Attorney general presses charges against Yingluck Shinawatra for alleged bungling of rice scheme that caused losses.

Thailand - former PM Yingluck
The accusations came one month after Yingluck was impeached on similar grounds by the military-appointed legislature [AFP]

Thailand’s attorney general has brought criminal charges against former Prime Minister Yingluck Shinawatra for negligence related to her government’s money-losing rice subsidy scheme.

Prosecutors from the Office of the Attorney General submitted 20 boxes of the case’s documents to the Supreme Court’s criminal division, accusing Yingluck of neglect in overseeing a rice subsidy scheme that lost billions of dollars.

The failed subsidy scheme temporarily cost Thailand its crown as the world’s top rice exporter.

The move is likely to prolong conflicts in a divided nation plagued by political turmoil and coups and is widely seen as another attempt to cripple the political machine of Yingluck’s brother, former Prime Minister Thaksin Shinawatra and prevent his allies from returning to power.

Thaksin was overthrown in a coup in 2006 and has lived in self-imposed exile since 2008. 

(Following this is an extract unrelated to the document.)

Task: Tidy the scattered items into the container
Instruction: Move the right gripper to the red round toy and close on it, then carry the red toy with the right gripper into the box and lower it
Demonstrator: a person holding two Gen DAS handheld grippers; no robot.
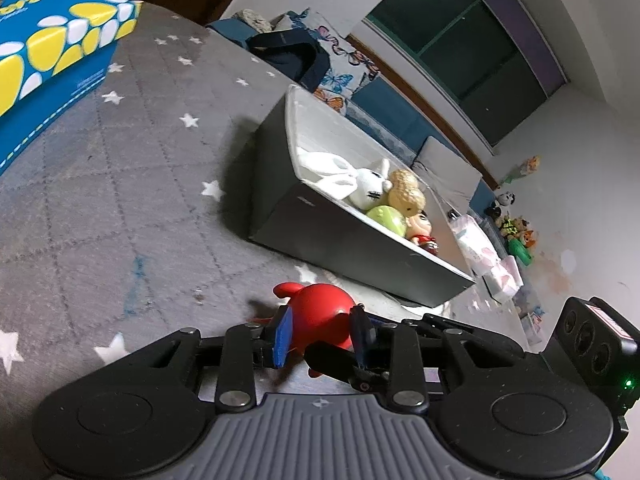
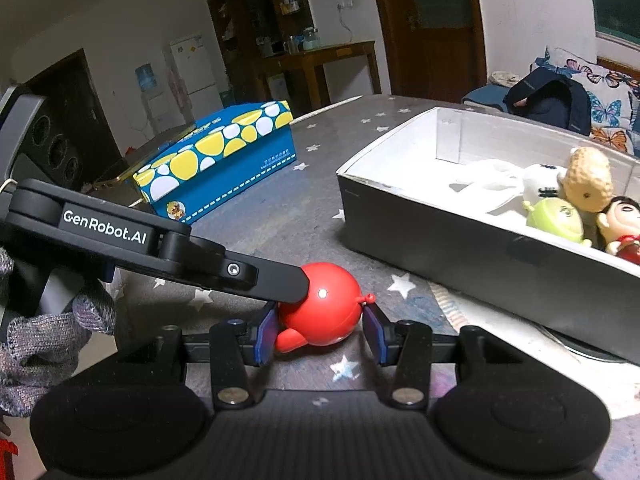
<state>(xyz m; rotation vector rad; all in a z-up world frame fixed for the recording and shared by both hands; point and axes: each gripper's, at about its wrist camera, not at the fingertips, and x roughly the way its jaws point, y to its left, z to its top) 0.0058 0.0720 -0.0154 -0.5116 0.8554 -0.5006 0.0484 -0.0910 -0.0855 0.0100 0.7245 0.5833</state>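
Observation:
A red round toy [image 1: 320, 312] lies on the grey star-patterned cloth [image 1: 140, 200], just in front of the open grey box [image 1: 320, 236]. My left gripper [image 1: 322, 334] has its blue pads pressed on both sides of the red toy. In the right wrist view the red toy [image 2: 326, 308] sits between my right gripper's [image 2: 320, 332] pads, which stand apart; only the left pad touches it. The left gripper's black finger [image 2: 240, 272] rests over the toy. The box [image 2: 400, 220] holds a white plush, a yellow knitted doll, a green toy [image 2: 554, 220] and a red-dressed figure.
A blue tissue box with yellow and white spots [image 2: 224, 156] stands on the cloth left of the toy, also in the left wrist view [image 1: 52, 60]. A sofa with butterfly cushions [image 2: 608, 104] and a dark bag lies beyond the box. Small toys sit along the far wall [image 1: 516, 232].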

His sister became Thailand’s first female prime minister in the July 2011 general election but was in office for just under three years before the Constitutional Court forced her to step down in early May 2014 after finding her guilty of abusing her power.

Compensation sought

Thursday’s accusations came one month after Yingluck was impeached on similar grounds by the military-appointed legislature, which means she was also banned from politics for five years.

The Supreme Court will set up a nine-judge panel, which will decide on March 19 whether to accept the case and formally indict Yingluck.

The National Anti-Corruption Commission on Wednesday recommended that the Finance Ministry sue Yingluck for compensation for damage caused by the rice scheme and suggested the amount should be at least $18.4bn.

The rice-buying scheme, a flagship policy that helped Yingluck’s Pheu Thai Party win elections in 2011, had accumulated losses of at least $4.46bn since it was introduced in 2011, as the Thai government stockpiled rice to avoid even bigger losses.

Under the scheme, farmers were paid about 50 percent above what they would get on the world market. The anti-graft body alleged that Yingluck failed to stop massive losses to state coffers.